Every line from the first one in the data below through the line holding "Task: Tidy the" is to be written out exactly, with the pictures omitted.

[RAW DATA]

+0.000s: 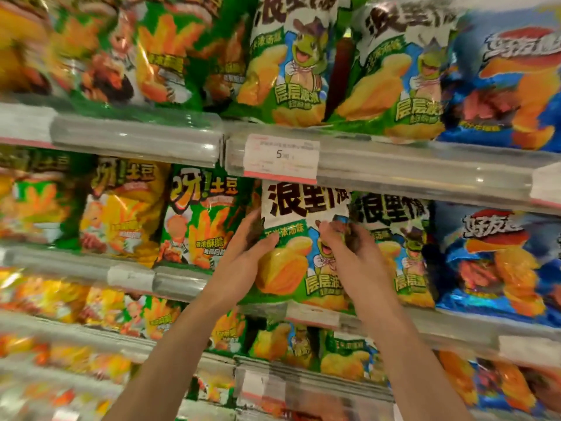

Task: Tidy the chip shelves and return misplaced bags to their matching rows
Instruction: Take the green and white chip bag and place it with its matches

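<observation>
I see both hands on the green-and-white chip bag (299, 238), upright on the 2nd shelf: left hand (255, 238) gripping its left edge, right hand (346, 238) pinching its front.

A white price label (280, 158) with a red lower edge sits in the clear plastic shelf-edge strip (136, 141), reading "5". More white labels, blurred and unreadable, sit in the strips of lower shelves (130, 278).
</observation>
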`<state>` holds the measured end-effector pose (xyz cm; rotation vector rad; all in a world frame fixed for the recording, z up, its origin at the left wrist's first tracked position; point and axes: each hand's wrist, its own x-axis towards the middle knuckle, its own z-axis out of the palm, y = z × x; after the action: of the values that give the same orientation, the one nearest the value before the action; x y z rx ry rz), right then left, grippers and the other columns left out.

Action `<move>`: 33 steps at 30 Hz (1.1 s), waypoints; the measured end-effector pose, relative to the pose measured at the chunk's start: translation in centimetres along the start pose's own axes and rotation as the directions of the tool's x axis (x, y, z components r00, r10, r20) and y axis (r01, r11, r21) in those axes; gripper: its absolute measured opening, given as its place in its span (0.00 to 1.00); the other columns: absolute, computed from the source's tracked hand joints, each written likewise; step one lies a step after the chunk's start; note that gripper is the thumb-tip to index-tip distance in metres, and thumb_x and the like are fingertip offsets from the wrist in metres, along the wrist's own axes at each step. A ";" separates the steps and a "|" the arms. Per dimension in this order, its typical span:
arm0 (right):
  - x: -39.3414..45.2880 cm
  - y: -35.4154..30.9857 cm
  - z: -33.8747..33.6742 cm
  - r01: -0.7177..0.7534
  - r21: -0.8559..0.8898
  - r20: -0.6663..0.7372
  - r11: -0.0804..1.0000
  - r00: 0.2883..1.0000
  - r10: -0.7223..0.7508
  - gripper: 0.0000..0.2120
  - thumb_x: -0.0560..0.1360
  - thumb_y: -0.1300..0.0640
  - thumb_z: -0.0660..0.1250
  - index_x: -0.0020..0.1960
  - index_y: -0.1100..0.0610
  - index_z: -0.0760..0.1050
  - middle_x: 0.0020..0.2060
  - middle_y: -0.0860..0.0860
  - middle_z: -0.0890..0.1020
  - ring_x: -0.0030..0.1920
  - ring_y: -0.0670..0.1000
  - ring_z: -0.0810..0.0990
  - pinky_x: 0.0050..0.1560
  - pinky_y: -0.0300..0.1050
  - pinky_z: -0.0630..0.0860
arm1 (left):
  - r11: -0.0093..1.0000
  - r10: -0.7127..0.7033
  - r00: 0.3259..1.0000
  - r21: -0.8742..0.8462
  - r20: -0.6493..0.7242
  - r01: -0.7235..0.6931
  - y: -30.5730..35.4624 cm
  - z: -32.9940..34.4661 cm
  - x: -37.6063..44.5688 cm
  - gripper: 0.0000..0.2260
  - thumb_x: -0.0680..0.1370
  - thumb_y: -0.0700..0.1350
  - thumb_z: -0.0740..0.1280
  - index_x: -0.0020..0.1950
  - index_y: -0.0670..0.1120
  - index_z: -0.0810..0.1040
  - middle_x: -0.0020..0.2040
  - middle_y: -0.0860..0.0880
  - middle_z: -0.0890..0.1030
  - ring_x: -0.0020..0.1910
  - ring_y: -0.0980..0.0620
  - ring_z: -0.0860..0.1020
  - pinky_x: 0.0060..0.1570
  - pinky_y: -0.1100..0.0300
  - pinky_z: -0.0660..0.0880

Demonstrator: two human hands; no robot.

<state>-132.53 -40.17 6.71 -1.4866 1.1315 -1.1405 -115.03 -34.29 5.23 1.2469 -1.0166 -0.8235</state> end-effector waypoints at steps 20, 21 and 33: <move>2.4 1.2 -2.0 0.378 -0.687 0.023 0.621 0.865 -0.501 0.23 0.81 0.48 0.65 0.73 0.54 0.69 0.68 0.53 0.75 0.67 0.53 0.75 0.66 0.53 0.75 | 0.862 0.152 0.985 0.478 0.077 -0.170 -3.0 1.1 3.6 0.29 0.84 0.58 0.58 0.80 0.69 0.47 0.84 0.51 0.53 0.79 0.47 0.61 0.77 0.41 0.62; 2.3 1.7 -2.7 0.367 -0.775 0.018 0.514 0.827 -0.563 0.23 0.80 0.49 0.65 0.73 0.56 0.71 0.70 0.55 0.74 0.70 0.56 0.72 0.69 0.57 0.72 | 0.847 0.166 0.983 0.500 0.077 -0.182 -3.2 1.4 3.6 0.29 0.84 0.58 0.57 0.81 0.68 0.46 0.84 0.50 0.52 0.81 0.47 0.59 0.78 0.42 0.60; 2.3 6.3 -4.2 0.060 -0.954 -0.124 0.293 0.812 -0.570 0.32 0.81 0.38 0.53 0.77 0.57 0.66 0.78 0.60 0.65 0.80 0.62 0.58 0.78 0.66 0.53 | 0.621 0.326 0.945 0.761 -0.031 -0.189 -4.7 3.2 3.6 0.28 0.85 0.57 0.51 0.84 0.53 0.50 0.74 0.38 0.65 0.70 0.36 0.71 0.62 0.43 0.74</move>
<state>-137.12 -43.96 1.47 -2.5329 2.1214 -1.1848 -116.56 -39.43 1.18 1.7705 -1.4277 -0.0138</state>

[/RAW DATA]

## OUTPUT
+0.000s: 

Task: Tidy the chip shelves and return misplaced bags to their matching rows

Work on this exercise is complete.